News & Politics

Are Friends More Important Than Romantic Partners?

Author Rhaina Cohen says they can be.

Photograph by Magdalena Papaioannou.

If a married couple in their thirties lives with roommates, one might assume that something is wrong: financial precarity, odd immaturity, unusual caregiving responsibilities. But Rhaina Cohen, a producer and editor at NPR, lives with her husband, their two friends, and those friends’ young children because she’s chosen to place friendship at the center of her life. In their olive-green rowhouse in Dupont Circle, the walls are adorned with a hodgepodge of both couples’ art, and two high chairs abut the dining-room table. These are not four co-parents—they’re two separate families. But they’re also sharing a life.

Cohen’s commitment to friendship is reflected in her new book, The Other Significant Others, which profiles a handful of people whose go-to person is not a spouse but a friend. In the past century, the book suggests, our society has diminished the importance of friendship in favor of romantic relationships, making our connections to friends less rich and intimate than they once were. To Cohen, this is a substantial loss—harmful to our­selves, our friends, and our romantic partners.
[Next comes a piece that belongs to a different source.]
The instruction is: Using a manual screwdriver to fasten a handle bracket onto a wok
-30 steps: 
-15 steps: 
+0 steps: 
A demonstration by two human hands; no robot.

She hopes her book will turn our attention to a neglected kind of relationship, expanding our notion of what a friend can be.

You decided to write this book because of an intense friendship you experienced in your twenties. Tell me about it.
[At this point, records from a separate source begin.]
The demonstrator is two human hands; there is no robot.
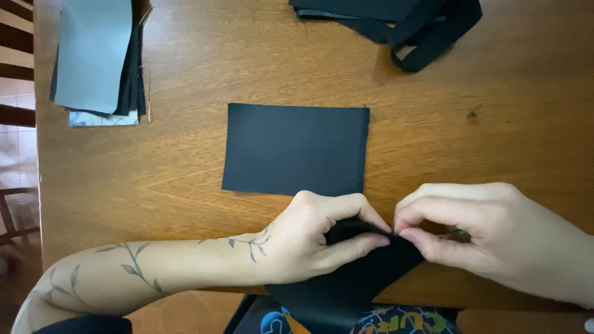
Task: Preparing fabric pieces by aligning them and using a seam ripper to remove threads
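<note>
A flat black fabric rectangle lies in the middle of the wooden table. Just below it, at the near edge, my left hand and my right hand meet on a second black fabric piece. Both hands pinch its top edge between thumb and fingers, side by side. The fabric hangs down over the table edge toward my lap. A thin pin-like object shows under my right fingers, too small to identify.
A stack of grey and black fabric pieces sits at the far left. A pile of black fabric with a looped black strap lies at the far right. The table's left edge borders a tiled floor.
</note>
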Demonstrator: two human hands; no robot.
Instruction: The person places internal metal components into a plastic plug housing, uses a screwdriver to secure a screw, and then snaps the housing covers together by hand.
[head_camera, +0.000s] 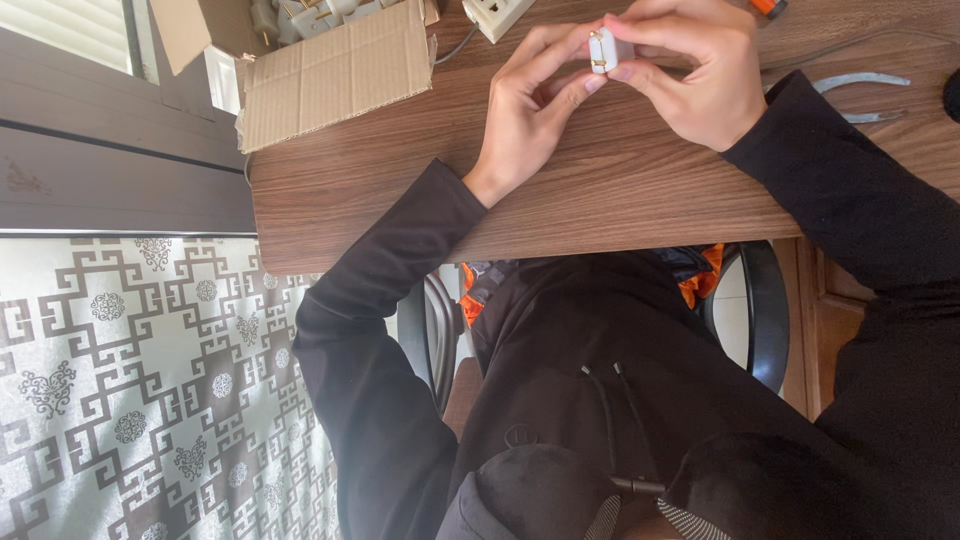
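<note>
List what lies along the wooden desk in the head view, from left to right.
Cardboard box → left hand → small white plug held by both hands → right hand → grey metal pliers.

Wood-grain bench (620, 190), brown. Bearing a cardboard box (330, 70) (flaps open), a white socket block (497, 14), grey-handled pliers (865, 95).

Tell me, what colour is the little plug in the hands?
White, with gold metal bits, seen in the head view: plug.
</note>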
We met at this place called Lost & Found—it’s a bar near the convention center—and that night as we were Metroing home, we realized that we lived a five-minute walk from each other in Petworth. We just took to each other immediately—it felt like I had fallen in love with her in a way that was not dissimilar to my husband. We didn’t have sexual attraction, but we had a desire to know everything about each other. We were so enthusiastic and so open about our enthusiasm for each other, and it didn’t fit into a category of emotion that made sense to me. Those early couple of years got us to this place that felt like a platonic partnership or romantic friendship, and that opened up a whole bunch of questions that eventually turned into what the book is now.
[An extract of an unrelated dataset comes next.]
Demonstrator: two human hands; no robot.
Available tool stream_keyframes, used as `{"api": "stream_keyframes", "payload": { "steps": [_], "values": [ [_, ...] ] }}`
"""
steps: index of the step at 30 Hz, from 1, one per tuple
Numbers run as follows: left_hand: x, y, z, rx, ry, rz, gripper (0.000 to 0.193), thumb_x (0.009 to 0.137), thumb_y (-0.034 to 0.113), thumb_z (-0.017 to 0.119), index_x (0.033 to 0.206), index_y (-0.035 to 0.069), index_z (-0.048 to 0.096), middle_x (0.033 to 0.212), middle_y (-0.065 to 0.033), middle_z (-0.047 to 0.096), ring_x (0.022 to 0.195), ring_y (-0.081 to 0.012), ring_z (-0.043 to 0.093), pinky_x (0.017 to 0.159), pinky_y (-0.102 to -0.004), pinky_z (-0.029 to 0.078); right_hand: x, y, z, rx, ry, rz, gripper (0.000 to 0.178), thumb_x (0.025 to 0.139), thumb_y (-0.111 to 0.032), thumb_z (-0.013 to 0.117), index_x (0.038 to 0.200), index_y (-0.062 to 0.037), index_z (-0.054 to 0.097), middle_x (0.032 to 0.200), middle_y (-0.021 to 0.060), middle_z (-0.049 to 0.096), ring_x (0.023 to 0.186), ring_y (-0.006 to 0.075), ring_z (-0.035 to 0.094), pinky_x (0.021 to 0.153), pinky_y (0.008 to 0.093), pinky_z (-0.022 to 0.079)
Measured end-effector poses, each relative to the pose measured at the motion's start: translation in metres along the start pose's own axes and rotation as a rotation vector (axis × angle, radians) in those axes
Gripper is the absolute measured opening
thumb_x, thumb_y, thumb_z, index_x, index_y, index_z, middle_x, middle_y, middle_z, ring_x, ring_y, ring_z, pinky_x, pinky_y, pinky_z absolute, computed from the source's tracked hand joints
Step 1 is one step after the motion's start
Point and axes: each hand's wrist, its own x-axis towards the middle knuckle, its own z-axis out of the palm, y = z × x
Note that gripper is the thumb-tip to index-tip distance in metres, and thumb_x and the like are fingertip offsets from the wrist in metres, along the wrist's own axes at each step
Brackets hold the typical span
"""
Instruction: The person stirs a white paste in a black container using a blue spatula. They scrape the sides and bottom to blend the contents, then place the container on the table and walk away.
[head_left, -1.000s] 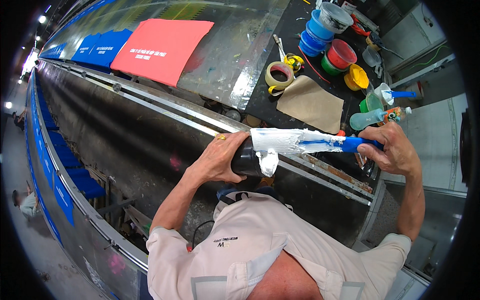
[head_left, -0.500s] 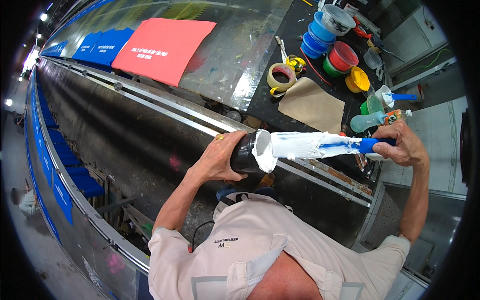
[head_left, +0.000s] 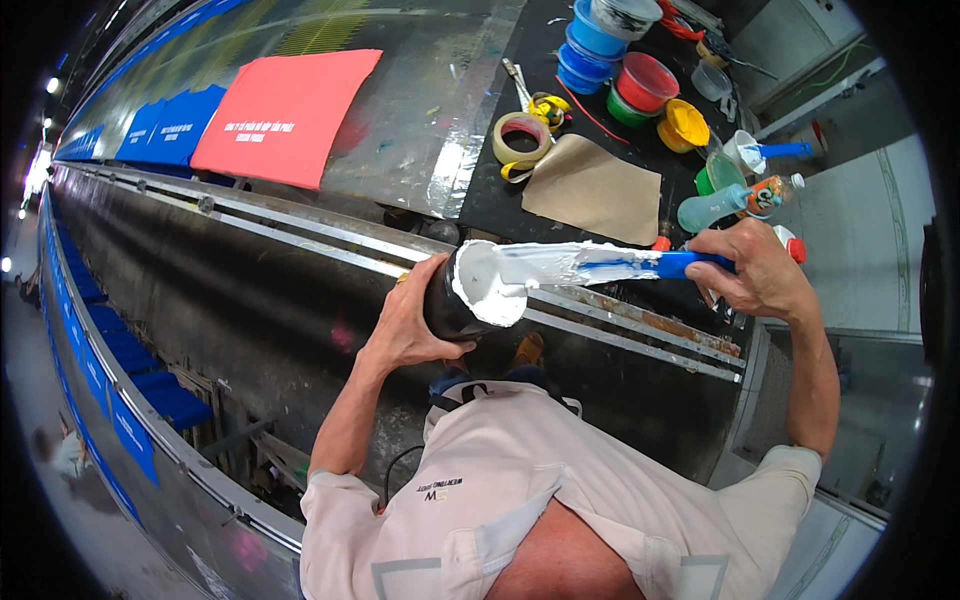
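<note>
My left hand (head_left: 408, 318) is wrapped round a black tub (head_left: 447, 304), whose mouth and rim are coated with thick white paste (head_left: 497, 300). The tub is tilted, its opening turned toward the right and up at me. In my right hand (head_left: 757, 268) is the blue handle of a spatula (head_left: 620, 264), held level. White paste covers most of its long blade, and the blade's far end reaches into the tub's mouth. How deep the tip goes is hidden by the paste.
A black side table holds brown paper (head_left: 590, 190), a tape roll (head_left: 520, 138), stacked paint tubs (head_left: 645, 82) and a pale bottle (head_left: 708, 208). Beyond a metal rail (head_left: 300, 238), red fabric (head_left: 290, 118) and blue fabric pieces (head_left: 175, 128) lie on a long table. Another person is far left.
The tub has tipped so its mouth faces me more, and the spatula's tip has moved inside it. Both hands have shifted slightly left and up in the picture as the view turned.
</note>
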Motion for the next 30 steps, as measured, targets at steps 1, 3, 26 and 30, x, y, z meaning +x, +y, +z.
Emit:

You use those terms, “romantic friendship” and “platonic partner-ship,” frequently in the book. What do they mean?

“Romantic friendship” is a term that historians use for a kind of relationship that was common in centuries past, which were really affectionate same-sex relationships. There’s an asterisk about how many of those actually had some kind of sex involved, since you didn’t have widespread concepts of queerness, but I think a lot of these operated in this kind of in-between zone of having elements of infatuation while also being friendships.

And then for platonic partnerships, I’m talking about friendships that rise to the level of being partnerships. I think of that as being about commitment, making decisions together, and looking toward a joint future. These are people who are buying homes together, raising kids together, taking care of each other in old age—they’re their go-to person.

Your book suggests that, historically, these kinds of friendships were more common and acceptable.

Centuries and millennia ago, friendship was this exalted relationship. There was an emotional intensity and affection that we now code as only being possible within romantic or sexual relationships. You have ancient thinkers saying that they could imagine no better aspect of life than friendship. It could be the central emotional relationship in your life rather than a peripheral one. Now we say people are “just friends.” So there’s this big gulf in how people have viewed this same kind of relationship across time.

What changed?

The short answer, I think, is that marriage has ballooned in its importance and has crowded out space for other kinds of relationships that matter. And then, by the time you get the introduction of the idea of homosexuality and all the stigma attached to it, friendship—particularly same-sex friendship—became suspect. You even see books that depicted really close friendships between young women being republished without those scenes in them.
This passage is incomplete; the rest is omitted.